Without further configuration, queries are executed against the default query-peer pool. To execute against a non-default query pool, you can append SETTINGS hdx_query_pool_name to your query.

SELECT count(*)
FROM table 
WHERE column1='value'
SETTINGS hdx_query_pool_name = 'query-peer-pool-high-capacity'

This query option can also be appended when using the Query API.

It is possible to configure different pools for a related org, project, or table, or in an executed query.
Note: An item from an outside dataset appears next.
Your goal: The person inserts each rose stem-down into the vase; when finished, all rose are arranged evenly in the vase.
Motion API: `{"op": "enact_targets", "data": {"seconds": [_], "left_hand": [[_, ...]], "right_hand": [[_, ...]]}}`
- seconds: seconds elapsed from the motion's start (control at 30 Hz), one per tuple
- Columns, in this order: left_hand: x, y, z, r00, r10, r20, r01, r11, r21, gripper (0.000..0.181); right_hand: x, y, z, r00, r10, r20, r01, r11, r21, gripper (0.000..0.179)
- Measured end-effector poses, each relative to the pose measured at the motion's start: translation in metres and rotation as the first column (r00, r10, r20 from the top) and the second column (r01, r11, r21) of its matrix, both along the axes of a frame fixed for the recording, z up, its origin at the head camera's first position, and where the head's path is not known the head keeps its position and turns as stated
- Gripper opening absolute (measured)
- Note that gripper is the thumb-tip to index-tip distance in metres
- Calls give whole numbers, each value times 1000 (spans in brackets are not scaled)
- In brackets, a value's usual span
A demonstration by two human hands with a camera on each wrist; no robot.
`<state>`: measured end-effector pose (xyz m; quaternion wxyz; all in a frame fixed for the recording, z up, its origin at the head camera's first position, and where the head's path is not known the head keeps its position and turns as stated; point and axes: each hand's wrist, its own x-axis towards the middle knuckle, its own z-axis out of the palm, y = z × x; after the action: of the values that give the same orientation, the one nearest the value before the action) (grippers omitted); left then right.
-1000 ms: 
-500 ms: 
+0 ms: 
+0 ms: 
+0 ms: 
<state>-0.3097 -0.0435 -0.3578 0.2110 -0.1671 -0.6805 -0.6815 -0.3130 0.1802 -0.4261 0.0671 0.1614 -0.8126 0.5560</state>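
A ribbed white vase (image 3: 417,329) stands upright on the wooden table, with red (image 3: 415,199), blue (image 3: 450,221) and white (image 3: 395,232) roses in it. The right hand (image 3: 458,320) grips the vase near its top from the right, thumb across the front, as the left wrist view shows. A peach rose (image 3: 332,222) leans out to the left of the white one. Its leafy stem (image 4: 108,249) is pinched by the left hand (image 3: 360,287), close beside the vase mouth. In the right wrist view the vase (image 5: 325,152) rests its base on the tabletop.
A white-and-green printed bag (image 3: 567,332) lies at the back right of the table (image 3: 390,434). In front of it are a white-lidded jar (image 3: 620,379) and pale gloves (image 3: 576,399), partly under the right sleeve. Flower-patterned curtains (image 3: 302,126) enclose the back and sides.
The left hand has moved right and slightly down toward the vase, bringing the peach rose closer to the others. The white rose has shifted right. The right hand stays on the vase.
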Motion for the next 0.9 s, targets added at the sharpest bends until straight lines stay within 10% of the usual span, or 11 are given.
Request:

In the event of a conflict, the order of settings precedence from highest priority to lowest priority is:

Level
query (overrides every conflicting setting at the levels below)
table
project
org (is overridden by every conflicting setting at the levels above)

Sources

The remaining service pools are set at configuration time using the Config API.

For services created from user-configured sources, you can specify a custom pool name at source configuration using the pool_name body parameter.

User permissions (RBAC)

🚧

A Note on Permissions

If a user has permission to create or update sources, they will be able to indirectly make and delete pools for sources that automatically create or delete the underlying resource pool.

They will not be able to update those pools.

The following RBAC roles grant access to their indicated pools-related functionality. These permissions are globally scoped, meaning they cannot be limited to a particular org or table.

RolePermissions
add_poolCreate pools
List pools
delete_poolDelete pools
List pools
change_poolUpdate pools
List pools
view_poolList pools
fetch_merge_poolsList merge pools
update_merge_poolsUpdate merge pools
ALLCreate pools
List pools
Update pools
Delete pools

Even if a user doesn’t have any merge pools-related permissions, they can still change merge pool settings on tables if they have permission to create/update tables.